Вдруг Наташа содрогнулась всем телом, откуда-то из живота раздался глухой звук; она оттолкнула меня, еле-еле успев выскочить в ванную, где ее вырвало.
Посмеиваясь над собой, точней, над тем, что случилось, начал одеваться.
Наташа вернулась минут через пять, уже одетая, в сапожках.
— Не злись. Все было бы хорошо, если б не так глубоко взяла... — объяснила она. — Жадность взяла свое.
— Знаю такую женскую слабость, — усмехнулся я.
— Не злись.
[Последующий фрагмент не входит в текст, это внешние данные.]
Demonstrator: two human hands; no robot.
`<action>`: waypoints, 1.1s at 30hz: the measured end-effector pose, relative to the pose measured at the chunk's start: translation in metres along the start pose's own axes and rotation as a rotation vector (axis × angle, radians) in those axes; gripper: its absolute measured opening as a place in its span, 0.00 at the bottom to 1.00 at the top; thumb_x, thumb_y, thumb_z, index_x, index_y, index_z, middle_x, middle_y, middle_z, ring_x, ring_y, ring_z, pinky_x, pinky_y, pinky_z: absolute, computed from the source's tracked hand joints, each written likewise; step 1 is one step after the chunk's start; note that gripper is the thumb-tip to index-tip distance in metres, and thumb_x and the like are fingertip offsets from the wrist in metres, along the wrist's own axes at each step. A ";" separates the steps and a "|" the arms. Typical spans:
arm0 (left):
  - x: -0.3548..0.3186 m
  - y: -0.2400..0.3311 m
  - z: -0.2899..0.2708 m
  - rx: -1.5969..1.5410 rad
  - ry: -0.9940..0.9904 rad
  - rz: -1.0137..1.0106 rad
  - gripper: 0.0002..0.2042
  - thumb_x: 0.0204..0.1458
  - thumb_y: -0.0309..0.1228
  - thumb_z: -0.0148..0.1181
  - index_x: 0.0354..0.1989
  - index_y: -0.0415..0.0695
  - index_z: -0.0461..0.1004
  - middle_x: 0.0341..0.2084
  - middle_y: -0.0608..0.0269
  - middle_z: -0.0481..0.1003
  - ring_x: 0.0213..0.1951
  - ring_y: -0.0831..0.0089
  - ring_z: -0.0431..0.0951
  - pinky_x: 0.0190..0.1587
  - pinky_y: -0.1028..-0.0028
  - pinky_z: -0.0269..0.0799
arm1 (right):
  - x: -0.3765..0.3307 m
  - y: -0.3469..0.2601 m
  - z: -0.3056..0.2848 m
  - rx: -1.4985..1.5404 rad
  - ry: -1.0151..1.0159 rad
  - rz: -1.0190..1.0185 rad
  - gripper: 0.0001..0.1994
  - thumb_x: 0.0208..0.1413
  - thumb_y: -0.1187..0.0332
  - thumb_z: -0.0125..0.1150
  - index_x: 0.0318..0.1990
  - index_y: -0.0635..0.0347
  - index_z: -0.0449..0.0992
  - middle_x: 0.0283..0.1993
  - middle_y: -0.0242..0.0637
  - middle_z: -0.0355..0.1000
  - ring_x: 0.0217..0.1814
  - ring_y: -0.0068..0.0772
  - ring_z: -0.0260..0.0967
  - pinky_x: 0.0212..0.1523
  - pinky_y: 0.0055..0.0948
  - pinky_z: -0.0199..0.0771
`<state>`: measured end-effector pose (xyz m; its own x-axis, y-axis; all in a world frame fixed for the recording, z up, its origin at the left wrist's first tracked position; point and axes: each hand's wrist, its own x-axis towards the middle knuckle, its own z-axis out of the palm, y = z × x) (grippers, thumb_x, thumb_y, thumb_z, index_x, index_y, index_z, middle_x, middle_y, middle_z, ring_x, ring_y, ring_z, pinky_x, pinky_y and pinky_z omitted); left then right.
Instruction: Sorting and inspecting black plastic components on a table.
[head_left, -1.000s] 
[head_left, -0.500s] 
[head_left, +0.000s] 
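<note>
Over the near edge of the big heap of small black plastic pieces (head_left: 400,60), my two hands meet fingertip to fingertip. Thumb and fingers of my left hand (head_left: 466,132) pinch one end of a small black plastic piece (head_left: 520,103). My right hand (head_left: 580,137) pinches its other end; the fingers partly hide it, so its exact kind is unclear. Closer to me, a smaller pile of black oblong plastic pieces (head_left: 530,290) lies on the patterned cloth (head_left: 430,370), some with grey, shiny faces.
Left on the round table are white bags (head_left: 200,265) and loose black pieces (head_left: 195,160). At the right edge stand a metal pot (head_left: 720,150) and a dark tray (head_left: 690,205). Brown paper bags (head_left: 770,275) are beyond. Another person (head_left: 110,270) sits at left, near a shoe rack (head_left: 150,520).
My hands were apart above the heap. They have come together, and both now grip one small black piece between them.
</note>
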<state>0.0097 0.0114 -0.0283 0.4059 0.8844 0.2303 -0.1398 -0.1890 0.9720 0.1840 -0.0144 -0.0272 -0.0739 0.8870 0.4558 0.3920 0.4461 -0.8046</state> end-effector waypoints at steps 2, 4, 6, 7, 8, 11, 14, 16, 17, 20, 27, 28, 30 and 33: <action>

Не последний день живем, старый.
— Я не злюсь.
— Молодец. Я возьму сигарету?
— Забирай все, я не курю.
— Спасибо, пока.
— Пока.
***
За несколько недель репетиций мы не продвинулись почти ни на шаг. Как и раньше, пустая болтовня, чтобы что-то выяснить, не совсем удачная попытка походить по сцене в декорации.
Признаться честно, я заметил в себе какую-то постылость относительно моей работы, точнее - профессии. Она начала мне казаться выпитой бутылкой, которую можно уже выбросить. Отрыжка от нее. Чувствую, как кислота в желудке поднимается. Начинаю думать: зачем все это, какой в этом смысл? Возможно, только один: чтобы удовлетворить свое плебейское самолюбие, которое имеет намерение доказать всем, кто придет в театр на спектакль, что я умею что-то такое, что другим не дано. А может, аплодисменты на поклоне, которые начинают звучать сильнее именно на мой выход? Или приглашение на спектакль хорошенькой глупышки, которая, ничего не понимая в театральном искусстве, балдеет только от моего присутствия на сцене и от того, что мне аплодируют полтыщи зрителей? И в ее примитивном представлении самки я становлюсь особенным, исключительным? Затем, используя эту исключительность, трахнуть ее? А она будет думать, что владеет сокровищем, и искренне радоваться...
А может, тут совсем другое: профессия актера всегда подчинялась профессии режиссера. И это закон, табу. Смысл в этом немалый, если не сказать — основной. Актерское творческое время планирует режиссер, иногда сумбурно, бестолково. Извергая желчь и отвратительную зависть к чужому успеху, если только этот успех хоть как-нибудь не был связан с его именем. А если что и связывало, пусть даже самое отдаленное, маленькое, тогда этот успех уже не был успехом того, кто наполнил его дух своей кровью, кто сорвал, напрягаясь, нервы, чтобы на всю силу звучал талантливый голос. Он был осуществлением, признанием, победой, праздником — успехом режиссера.